When does a human being acquire legal personality? I would like to stand on the shoulders of giants in order to address the rights of the tiniest human beings, for what is at issue is nothing less than the very notion of human rights. Human embryos and fetuses, however small and vulnerable, are unquestionably living human beings of the species Homo sapiens. If we possess any human rights, it is purely and simply because we are human. I was once a living human embryo and am still a living human being, last I checked. If I have human rights, I had them when I began to be a living human being. Perhaps Dr. Seuss’s Horton the Elephant, throwing his massive weight around, said it most succinctly, “A person’s a person, no matter how small.” But in a law school setting, I do not suppose that qualifies as legal authority. Too bad. How about William Blackstone, then? And for this, I must acknowledge the magisterial work of a University of St.

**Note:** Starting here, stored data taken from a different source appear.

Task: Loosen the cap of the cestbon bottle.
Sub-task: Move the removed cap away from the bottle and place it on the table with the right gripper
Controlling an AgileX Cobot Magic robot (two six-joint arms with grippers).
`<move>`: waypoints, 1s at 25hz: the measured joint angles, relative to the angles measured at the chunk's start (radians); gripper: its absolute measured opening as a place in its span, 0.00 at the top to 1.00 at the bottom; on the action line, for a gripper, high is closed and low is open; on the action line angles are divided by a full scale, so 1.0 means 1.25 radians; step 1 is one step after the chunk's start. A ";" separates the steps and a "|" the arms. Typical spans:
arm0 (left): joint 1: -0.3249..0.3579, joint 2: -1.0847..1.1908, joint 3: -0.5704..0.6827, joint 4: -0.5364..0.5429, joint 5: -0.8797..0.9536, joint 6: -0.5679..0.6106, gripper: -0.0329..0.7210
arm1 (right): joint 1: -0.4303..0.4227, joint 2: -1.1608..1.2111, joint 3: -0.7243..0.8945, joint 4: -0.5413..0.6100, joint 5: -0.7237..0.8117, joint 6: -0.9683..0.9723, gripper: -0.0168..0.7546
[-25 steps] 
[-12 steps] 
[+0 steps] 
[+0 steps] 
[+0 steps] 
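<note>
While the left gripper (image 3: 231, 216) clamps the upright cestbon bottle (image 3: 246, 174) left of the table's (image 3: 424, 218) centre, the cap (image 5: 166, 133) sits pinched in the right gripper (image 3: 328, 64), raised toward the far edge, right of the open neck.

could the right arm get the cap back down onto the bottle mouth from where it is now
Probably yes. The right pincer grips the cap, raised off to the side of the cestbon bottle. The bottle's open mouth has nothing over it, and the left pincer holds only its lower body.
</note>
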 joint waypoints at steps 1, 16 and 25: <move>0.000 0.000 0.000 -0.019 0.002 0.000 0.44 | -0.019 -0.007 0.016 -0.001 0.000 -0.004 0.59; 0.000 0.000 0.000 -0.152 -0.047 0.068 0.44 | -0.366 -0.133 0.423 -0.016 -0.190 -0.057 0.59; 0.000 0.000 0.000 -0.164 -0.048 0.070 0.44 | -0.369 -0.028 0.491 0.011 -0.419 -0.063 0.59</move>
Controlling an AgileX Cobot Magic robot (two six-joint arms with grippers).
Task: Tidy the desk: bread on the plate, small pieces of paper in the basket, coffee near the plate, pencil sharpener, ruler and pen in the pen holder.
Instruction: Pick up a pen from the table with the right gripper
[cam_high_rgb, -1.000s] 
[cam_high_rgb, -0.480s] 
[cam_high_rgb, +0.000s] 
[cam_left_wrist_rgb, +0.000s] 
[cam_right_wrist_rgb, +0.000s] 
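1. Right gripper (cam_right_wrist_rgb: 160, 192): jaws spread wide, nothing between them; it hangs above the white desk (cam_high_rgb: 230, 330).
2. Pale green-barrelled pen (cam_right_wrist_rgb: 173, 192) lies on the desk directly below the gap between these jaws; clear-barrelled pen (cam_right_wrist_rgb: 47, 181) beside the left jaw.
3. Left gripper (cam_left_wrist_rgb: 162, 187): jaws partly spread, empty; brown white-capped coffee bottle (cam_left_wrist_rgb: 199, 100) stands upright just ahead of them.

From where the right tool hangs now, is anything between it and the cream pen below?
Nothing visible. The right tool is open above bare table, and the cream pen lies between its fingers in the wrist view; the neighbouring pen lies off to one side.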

Thomas School of Law professor, Michael Stokes Paulsen, who wrote an article last year titled, “The Plausibility of Personhood,” where he draws attention to the importance of Blackstone’s Commentaries on the Laws of England in ascertaining the meaning of personhood in the U.S. Constitution. It is Blackstone, for example, who indicates why corporations are persons within the meaning of the Constitution.